AVE DO PARAÍSO
REPRODUÇÃO/INSTAGRAM

Ruby Nox nos bastidores da grande final de Drag Race Brasil: pavão como símbolo de amor e sorte
As penas de pavão costumam ser vistas na cultura ocidental como sinal de mau agouro, associadas às crises de ciúme e às vinganças da deusa Hera na mitologia grega. Para Ruby Nox, porém, o significado é bem diferente. Campeã da segunda temporada de Drag Race Brasil, ela transformou o pássaro em amuleto de sorte --inspirada por uma tapeçaria com a figura do animal que observava desde criança na casa da avó.
Ruby não só escolheu um look inspirado no animal para receber a coroa como também para as suas fotos promocionais, que foram as primeiras a que o público teve acesso. O tema em questão era "aves do paraíso". "Poderia até ser um carcará ou outro pássaro que fosse mais representativo do sertão ou de Pernambuco. Mas o pavão está na minha história antes mesmo de eu fazer drag", explica a drag queen, em entrevista ao Notícias da TV.
"Eu até mostrei para o pessoal [durante o processo de confecção do figurino] um quadro que fica na casa da minha avó, uma tapeçaria, que é um pavão.
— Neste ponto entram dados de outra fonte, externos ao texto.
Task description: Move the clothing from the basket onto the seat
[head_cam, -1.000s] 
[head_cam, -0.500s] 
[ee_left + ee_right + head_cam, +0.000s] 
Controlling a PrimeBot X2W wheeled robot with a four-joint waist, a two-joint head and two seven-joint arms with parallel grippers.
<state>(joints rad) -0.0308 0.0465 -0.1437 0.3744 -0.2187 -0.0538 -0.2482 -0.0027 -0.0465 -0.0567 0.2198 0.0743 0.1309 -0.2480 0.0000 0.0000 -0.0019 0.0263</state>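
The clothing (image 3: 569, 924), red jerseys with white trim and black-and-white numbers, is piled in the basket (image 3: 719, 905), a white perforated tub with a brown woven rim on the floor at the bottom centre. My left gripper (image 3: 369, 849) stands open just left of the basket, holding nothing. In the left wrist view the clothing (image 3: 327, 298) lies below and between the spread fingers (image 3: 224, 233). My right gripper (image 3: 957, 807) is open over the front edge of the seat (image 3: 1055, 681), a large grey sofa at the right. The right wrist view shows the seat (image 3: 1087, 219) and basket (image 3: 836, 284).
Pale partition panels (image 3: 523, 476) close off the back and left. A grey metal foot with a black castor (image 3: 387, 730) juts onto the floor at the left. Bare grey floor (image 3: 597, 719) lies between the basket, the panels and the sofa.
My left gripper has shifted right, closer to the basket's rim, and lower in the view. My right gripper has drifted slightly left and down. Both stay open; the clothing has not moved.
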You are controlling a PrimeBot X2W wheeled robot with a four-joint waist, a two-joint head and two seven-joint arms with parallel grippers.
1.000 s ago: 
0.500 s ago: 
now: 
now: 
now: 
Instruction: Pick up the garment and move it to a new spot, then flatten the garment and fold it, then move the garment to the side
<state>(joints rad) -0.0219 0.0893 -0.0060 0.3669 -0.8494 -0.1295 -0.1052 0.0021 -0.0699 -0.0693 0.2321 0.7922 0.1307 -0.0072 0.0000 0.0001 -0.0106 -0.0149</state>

Desde pequeno, eu sempre olhava e achava o máximo", acrescenta.
"Então, essa ave sempre teve uma relação comigo, com a minha carreira. E até ia levar o look da noite de coroação para ser o da final", conta ela, que venceu a coroa, o cetro e o prêmio de R$ 150 mil após superar Mellody Queen em uma dublagem de O Amor e o Poder, de Rosana.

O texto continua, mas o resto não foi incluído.